Dave Pat­ton: You got­ta keep in mind, that work­ing in my pro­fes­sion (Out­door Recre­ation) for 15 years has giv­en me lots of free­bies so to speak. When we built our big new climb­ing wall at the Uni­ver­si­ty, when­ev­er we’d go to dif­fer­ent con­ven­tions or shows we’d get a grab-bag with one or two holds includ­ed. It might only be one or two, but you do that for 15 years you start adding them up. I end­ed up becom­ing friends with some of the reps so they can keep me post­ed on good deals, and I was able to pur­chase more holds with a pro-dis­count. So what I’m say­ing is that I was able to col­lect a whole bunch of mate­ri­als by being in the indus­try for years, which sig­nif­i­cant­ly decreas­es some oth­er­wise upfront costs.

The floor­ing is some­times the most expen­sive thing though. For me, one of my best friend’s broth­ers hap­pened to man­age a well-known mat­tress store, and when my bud­dy made the call, I got the fam­i­ly price. So I spent like $300 on foam, 10 feet by 11, at the “friend’s price”, and then I put my old liv­ing room car­pet over the top of the foam, and it might have had some kid puke or dog turd smashed into it, but it was still my liv­ing room car­pet before we moved so it’s not in that bad of shape.

Photo by Dave Patton

The ply­wood was expen­sive, I have 14 sheets of ply­wood (4”x8” & ¾’ thick), some of which I had sort of col­lect­ed over the years as well, but you’re still talk­ing like $40 or $50 a pop, and I didn’t nec­es­sar­i­ly spend all that at one time to build my own, but if I was going to start from scratch that’s what I’d be look­ing at.

It helps to know peo­ple, and to col­lect, and I was for­tu­nate enough to have been col­lect­ing stuff for many years.

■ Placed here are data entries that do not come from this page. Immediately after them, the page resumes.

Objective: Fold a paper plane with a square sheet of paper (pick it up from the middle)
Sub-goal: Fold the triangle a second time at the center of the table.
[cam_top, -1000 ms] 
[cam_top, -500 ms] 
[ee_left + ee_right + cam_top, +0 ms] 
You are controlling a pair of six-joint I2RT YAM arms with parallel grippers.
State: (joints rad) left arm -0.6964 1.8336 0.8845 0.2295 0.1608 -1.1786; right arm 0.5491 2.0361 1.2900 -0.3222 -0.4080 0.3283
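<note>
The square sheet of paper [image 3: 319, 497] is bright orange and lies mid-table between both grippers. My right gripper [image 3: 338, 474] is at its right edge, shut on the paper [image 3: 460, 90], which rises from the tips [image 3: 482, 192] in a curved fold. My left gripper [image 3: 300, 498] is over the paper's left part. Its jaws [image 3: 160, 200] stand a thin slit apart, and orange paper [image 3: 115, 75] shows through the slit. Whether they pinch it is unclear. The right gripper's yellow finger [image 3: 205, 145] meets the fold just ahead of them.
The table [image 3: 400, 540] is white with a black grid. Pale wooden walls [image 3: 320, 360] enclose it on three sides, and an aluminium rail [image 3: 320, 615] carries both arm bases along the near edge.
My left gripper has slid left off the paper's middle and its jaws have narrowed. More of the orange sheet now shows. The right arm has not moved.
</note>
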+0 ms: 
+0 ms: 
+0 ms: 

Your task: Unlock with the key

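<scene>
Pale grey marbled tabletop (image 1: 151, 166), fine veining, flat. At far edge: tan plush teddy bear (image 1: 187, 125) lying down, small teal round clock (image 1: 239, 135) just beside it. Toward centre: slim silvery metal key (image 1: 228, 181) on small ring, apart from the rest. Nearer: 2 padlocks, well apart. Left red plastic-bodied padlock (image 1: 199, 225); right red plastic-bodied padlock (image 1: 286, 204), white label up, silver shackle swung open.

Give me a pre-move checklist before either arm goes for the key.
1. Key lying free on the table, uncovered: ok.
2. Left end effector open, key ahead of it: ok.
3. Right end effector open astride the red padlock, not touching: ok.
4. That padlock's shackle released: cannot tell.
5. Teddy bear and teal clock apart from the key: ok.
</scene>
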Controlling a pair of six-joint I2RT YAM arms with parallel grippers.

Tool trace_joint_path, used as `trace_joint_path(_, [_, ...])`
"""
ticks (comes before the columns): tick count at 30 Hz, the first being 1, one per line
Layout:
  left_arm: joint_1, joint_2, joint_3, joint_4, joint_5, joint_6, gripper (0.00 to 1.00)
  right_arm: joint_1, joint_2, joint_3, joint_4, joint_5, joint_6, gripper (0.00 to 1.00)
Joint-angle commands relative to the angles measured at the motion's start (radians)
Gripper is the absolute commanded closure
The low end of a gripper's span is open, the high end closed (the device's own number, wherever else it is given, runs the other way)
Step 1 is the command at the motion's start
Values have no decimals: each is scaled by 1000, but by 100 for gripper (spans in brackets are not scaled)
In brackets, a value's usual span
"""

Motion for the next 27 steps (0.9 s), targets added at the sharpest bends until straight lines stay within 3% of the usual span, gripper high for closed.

I didn’t go to the store and buy ply­wood or 2x4’s all at once, but if I would ball­park a num­ber, I would say it would take me about $5,000 to repli­cate my exact wall from scratch.

Although Pat­ton and his wife aren’t plan­ning to move any­time soon, they did ques­tion whether or not the boul­der­ing wall would raise or low­er the prop­er­ty val­ue of the house. The con­clu­sion they came to? It depend­ed on the buyer.

Photo by Dave Patton

The Clymb: Any last piece of advice for some­one look­ing to get into a DIY boul­der­ing wall project?

Dave Pat­ton: If you want a wall in the very near future, your best bet will be to hire a car­pen­ter com­pe­tent in their trade who could get the job done in less than a week. Bonus if the car­pen­ter also hap­pens to be a climber. If you are inter­est­ed in build­ing your own wall, I would sug­gest to start col­lect­ing now as well as check out some com­mu­ni­ty forums of home-projects such as the Home Climb­ing Wall Forum on Face­book or Thrive’s “Show Us Your Woody” Con­test. What­ev­er you decide to do, remem­ber that climb­ing on your home­made wall is always fun, but it nev­er quite stacks up to get­ting out and explor­ing some real rock.